**What to do**
Everything in the data except the pictures belongs in your answer, copied exactly.

──────── Data shown

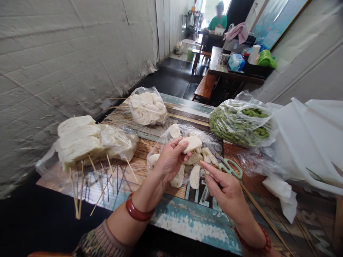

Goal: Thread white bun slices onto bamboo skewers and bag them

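My left hand point(170, 157) pinches a white, spongy oval slice point(192, 144) between thumb and fingers, above the middle of the table. Just below and to the right, my right hand point(223, 187) is closed on a thin bamboo skewer, its tip end close under the slice; whether it has entered the slice I cannot tell. Beneath both hands, several loose slices point(194, 177) lie on and around an opened clear plastic bag point(152, 152). Scissors with pale green handles point(230, 167) rest beside my right hand, their blades toward the slices.
Stacked skewered slices point(80, 137) lie at left, their sticks projecting toward me. Behind are a bag of white slices point(148, 107) and a bag of green pods point(239, 123). White plastic tubs point(311, 139) stand at right, near loose skewers point(264, 216). A person point(218, 22) sits far back.
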Demonstrator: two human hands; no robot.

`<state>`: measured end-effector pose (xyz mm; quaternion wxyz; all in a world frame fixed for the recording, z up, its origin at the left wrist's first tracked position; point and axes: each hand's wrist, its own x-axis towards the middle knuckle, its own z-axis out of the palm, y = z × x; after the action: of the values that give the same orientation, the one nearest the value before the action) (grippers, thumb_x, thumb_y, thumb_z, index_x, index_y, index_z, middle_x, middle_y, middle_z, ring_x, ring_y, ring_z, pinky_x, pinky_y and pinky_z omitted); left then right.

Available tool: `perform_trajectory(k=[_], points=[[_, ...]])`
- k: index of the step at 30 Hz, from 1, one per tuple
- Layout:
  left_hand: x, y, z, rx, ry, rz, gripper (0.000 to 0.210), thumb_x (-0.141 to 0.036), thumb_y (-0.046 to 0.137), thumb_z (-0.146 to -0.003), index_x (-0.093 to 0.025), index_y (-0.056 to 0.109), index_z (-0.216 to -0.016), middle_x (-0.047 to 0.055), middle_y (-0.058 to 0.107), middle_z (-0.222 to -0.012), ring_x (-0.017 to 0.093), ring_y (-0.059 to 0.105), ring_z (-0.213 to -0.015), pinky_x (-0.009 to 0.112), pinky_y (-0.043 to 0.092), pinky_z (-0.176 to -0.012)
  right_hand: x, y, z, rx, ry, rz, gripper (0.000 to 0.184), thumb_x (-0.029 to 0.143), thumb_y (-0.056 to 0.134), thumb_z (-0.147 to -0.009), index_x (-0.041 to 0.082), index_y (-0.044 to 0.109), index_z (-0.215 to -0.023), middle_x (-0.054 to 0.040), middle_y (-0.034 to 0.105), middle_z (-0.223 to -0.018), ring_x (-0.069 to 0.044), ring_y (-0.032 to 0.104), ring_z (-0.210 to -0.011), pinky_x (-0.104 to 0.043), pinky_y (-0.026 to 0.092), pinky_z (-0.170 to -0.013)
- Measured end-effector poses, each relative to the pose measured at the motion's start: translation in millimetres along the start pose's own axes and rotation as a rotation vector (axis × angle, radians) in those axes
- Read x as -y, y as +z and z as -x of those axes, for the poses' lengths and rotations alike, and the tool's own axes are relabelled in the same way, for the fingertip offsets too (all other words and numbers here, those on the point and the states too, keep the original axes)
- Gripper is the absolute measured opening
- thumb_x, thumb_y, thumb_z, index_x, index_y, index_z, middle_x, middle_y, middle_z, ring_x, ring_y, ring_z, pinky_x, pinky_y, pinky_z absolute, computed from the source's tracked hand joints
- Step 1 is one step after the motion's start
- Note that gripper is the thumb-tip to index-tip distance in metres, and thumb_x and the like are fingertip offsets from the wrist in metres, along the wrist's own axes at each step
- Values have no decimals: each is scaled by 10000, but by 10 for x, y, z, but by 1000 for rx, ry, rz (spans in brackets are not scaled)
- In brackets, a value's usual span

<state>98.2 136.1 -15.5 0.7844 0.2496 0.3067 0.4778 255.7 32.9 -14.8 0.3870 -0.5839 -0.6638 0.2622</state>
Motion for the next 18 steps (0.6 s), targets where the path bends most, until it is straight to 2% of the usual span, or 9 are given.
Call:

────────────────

**Exercise output**
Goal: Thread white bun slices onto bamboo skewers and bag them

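My left hand point(170, 157) pinches a white, spongy oval slice point(192, 144) between thumb and fingers, above the middle of the table. Just below and to the right, my right hand point(223, 187) is closed on a thin bamboo skewer, its tip end close under the slice; whether it has entered the slice I cannot tell. Beneath both hands, several loose slices point(194, 177) lie on and around an opened clear plastic bag point(152, 152). Scissors with pale green handles point(230, 167) rest beside my right hand, their blades toward the slices.
Stacked skewered slices point(80, 137) lie at left, their sticks projecting toward me. Behind are a bag of white slices point(148, 107) and a bag of green pods point(239, 123). White plastic tubs point(311, 139) stand at right, near loose skewers point(264, 216). A person point(218, 22) sits far back.
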Demonstrator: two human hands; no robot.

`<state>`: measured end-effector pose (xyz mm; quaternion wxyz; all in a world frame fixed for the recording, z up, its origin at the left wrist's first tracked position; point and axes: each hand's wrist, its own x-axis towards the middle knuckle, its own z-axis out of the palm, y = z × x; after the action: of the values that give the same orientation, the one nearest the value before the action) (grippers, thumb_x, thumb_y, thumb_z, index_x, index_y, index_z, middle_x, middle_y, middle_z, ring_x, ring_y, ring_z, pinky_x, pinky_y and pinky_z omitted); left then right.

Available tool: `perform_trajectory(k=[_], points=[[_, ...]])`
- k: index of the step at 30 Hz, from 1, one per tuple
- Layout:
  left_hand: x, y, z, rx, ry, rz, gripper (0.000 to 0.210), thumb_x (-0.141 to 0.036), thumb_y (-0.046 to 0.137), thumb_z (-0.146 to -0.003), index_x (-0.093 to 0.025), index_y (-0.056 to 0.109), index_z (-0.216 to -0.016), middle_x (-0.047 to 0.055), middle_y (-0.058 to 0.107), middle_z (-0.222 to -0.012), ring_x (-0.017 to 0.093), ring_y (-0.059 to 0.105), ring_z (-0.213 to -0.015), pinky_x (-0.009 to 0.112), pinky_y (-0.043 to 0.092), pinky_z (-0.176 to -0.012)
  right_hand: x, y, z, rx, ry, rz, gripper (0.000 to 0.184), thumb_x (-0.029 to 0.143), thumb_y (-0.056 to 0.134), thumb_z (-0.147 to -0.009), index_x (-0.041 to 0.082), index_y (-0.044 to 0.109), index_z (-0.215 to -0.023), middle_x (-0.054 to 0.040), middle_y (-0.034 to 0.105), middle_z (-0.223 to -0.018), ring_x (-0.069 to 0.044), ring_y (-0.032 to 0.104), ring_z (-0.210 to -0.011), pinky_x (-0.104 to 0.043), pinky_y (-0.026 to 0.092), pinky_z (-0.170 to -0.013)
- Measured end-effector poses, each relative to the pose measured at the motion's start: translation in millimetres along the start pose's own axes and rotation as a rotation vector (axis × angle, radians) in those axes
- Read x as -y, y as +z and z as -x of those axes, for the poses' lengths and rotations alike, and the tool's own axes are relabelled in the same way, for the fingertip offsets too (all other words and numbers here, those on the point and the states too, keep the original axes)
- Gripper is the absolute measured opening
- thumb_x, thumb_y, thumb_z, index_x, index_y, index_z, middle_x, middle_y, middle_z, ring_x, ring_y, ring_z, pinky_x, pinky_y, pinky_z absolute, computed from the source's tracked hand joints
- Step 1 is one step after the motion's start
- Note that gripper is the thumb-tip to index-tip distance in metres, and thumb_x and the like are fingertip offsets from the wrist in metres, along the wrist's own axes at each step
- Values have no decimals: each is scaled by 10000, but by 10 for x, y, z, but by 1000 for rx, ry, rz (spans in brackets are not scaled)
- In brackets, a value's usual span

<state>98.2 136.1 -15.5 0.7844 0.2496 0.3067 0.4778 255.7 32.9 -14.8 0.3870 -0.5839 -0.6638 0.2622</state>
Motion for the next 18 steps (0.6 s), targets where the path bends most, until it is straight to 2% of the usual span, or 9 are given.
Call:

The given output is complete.